------ STUDY MATERIAL

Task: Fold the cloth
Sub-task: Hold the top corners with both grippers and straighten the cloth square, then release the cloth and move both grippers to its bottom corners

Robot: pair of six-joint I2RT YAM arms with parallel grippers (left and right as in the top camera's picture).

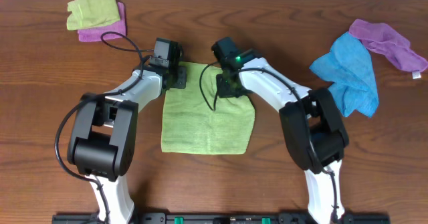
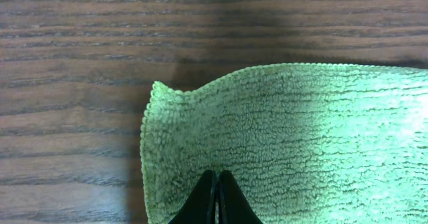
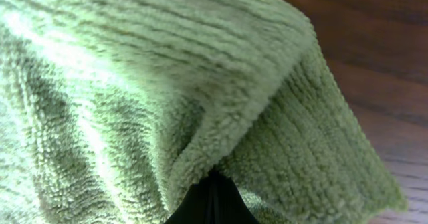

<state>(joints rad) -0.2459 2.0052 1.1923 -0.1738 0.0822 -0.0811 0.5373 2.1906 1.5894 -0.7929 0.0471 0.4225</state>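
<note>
On the wooden table (image 1: 40, 83), we see from overhead the cloth (image 1: 200, 127) spread at centre frame between the two arms, with a blue cloth (image 1: 348, 70) bunched at far right. Only the right wrist view shows us its upper right corner raised and doubled over, the right gripper (image 3: 212, 184) clamped tight on the fold at bottom centre. The left wrist view shows the upper left corner lying nearly flat, the left gripper (image 2: 217, 184) pinched together on the fabric.

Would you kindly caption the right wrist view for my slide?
Right gripper pinching a raised fold of the cloth above the table.
</note>
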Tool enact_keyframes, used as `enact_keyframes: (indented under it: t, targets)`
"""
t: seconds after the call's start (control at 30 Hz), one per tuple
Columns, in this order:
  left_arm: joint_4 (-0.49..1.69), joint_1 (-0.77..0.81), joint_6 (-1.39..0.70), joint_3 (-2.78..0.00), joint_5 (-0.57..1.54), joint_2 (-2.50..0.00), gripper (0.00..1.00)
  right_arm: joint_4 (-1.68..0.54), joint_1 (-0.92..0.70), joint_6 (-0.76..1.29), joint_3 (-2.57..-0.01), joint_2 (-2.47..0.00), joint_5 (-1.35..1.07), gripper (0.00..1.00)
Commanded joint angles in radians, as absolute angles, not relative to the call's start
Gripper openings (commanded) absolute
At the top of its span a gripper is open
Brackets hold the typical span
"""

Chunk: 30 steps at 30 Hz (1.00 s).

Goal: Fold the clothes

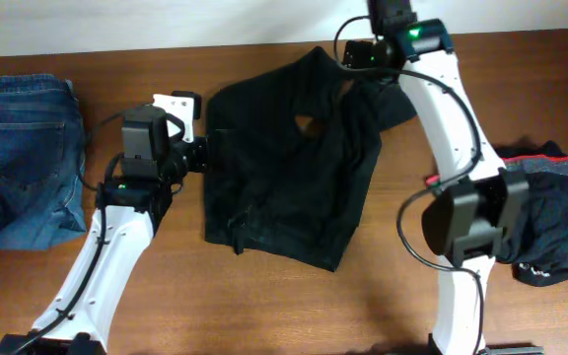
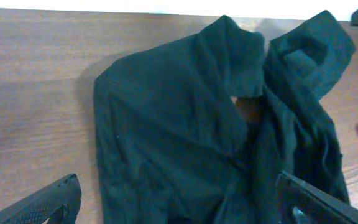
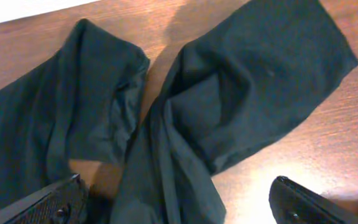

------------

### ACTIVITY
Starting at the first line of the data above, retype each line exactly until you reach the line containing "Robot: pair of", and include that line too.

### TASK RESULT
Task: Fold the cloth
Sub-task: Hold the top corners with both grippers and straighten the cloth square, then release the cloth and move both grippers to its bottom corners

Robot: pair of six-joint I2RT YAM arms with parallel grippers (left and right as in the top camera's picture).

This answer is now complete.